*Extracted information*
[Start of section]

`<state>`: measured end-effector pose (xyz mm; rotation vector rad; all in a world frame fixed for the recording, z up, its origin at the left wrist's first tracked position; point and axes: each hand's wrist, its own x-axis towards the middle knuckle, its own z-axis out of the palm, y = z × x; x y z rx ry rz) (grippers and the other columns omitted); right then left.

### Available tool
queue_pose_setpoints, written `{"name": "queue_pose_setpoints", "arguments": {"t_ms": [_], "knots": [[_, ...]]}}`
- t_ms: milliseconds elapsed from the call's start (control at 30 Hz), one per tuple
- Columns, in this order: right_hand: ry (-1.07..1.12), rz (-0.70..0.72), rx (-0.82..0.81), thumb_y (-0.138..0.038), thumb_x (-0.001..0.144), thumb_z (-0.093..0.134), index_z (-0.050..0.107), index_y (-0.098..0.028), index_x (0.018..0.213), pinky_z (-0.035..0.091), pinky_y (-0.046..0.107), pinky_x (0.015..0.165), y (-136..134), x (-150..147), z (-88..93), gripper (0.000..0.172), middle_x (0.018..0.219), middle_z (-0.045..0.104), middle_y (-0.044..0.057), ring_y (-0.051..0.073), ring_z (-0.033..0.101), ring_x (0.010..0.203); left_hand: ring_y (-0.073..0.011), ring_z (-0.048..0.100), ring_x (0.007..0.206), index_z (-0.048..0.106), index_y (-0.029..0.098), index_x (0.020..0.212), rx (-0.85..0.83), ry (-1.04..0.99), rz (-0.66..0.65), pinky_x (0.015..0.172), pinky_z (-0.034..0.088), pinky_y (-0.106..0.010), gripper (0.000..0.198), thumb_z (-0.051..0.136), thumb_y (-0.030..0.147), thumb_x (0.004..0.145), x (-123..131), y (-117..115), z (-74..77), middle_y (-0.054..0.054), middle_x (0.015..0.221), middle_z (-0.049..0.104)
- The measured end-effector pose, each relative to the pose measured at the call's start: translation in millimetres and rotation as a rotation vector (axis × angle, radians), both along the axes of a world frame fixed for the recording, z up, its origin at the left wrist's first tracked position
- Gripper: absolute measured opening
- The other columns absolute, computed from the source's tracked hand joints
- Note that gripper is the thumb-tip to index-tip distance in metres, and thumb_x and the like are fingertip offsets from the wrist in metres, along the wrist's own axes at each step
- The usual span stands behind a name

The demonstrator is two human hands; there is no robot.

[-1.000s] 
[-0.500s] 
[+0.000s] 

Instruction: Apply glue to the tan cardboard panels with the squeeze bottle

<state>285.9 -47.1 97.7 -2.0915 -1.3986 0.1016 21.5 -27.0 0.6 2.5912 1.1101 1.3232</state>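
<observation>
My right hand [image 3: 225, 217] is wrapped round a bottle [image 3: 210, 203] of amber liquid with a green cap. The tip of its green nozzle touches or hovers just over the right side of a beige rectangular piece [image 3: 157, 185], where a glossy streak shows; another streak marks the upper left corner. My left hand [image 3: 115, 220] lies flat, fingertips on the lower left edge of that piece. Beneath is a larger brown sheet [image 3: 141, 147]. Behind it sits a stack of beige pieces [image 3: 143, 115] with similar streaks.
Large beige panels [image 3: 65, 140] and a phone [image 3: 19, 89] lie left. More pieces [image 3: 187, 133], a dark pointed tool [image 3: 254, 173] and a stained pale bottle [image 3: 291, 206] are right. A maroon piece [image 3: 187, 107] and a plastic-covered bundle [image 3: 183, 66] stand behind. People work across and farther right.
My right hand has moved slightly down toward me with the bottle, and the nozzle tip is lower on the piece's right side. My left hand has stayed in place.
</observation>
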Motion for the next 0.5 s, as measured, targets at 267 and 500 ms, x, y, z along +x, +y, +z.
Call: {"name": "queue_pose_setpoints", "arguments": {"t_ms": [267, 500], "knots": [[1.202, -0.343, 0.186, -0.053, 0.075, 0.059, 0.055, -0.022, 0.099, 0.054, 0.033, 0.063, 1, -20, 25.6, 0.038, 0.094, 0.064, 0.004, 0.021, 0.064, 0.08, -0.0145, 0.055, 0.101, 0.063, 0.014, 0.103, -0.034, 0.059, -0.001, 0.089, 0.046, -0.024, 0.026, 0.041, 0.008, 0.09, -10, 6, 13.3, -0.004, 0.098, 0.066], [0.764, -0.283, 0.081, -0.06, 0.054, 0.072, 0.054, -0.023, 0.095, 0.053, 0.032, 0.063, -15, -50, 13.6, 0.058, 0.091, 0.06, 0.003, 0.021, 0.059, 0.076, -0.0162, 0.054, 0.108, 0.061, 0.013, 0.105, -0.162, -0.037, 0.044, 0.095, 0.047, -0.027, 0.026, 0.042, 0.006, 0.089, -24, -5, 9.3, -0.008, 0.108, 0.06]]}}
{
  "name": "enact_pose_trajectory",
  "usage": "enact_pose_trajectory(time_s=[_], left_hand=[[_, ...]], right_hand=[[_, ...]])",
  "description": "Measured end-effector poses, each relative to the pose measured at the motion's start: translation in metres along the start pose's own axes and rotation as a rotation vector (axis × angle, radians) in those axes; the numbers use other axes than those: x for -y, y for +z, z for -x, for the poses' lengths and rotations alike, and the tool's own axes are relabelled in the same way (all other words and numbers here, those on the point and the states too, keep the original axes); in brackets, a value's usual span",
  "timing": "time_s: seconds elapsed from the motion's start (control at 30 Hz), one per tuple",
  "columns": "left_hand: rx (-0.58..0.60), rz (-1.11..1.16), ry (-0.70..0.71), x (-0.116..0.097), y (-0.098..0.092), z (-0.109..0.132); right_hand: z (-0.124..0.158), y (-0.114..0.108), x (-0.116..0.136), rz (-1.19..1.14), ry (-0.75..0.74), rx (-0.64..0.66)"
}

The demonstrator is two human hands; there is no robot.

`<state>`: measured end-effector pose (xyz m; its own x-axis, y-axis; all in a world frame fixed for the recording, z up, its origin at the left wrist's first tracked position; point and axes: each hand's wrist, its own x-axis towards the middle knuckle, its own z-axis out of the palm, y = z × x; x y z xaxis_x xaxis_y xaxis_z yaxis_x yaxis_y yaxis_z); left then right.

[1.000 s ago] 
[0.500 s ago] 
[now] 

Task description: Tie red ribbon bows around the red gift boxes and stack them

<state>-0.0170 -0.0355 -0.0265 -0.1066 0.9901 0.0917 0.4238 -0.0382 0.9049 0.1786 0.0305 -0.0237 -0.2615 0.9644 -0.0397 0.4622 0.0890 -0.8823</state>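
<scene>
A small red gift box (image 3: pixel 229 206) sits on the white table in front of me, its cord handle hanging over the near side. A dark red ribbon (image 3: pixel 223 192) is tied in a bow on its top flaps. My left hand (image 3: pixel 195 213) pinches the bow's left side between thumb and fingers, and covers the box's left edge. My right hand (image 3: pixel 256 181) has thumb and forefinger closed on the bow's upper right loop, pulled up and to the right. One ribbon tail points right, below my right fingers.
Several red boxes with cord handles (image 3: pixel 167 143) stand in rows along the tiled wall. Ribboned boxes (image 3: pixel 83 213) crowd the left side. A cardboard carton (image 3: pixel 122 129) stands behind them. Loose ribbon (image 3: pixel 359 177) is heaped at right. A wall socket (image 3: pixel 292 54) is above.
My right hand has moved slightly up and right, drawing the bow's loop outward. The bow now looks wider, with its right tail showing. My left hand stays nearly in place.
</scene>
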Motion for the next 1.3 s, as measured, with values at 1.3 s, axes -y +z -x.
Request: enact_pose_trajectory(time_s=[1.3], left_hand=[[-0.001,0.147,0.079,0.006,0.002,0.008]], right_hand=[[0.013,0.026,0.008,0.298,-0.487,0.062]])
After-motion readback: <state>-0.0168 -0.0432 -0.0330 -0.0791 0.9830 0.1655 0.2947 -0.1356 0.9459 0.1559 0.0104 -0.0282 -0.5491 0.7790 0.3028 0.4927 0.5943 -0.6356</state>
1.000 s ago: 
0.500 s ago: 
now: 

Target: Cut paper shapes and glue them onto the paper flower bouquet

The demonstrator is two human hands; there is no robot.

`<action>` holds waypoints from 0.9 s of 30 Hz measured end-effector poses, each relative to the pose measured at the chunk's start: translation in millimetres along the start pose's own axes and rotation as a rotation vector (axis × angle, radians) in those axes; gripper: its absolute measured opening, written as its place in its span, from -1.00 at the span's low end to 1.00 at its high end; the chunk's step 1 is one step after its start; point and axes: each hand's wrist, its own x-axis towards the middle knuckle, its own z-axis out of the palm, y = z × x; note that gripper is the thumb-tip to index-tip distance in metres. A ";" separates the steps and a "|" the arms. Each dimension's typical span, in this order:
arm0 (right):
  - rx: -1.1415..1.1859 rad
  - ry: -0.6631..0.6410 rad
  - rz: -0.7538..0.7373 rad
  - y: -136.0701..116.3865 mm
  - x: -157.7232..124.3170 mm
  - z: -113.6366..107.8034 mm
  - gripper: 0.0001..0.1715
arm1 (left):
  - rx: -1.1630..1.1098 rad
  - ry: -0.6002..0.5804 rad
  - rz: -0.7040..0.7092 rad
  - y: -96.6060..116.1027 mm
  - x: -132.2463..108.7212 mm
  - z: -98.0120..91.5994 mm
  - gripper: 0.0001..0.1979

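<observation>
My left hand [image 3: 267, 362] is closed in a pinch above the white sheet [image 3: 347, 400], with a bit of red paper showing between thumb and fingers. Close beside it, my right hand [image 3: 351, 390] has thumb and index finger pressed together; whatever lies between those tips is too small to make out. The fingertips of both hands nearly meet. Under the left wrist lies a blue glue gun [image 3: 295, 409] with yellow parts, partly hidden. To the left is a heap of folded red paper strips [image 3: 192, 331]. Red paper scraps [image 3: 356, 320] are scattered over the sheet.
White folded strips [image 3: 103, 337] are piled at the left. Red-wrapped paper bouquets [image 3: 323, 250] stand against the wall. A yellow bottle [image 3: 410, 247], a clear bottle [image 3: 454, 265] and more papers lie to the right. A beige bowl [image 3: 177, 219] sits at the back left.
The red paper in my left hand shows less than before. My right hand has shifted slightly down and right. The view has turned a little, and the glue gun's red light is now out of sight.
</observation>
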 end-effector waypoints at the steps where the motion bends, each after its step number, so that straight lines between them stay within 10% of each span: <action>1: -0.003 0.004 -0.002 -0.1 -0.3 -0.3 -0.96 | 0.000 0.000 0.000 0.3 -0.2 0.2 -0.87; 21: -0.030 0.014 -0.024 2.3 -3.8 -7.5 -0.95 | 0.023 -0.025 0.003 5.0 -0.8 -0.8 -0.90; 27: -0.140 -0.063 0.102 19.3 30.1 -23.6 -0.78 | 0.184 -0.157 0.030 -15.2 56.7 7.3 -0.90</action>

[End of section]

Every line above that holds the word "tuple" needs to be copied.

*Result below*
- t_ms: milliseconds elapsed from the call's start (control at 30 Hz), one per tuple
  "timing": "time_s: seconds elapsed from the motion's start (control at 30 Hz), one per tuple",

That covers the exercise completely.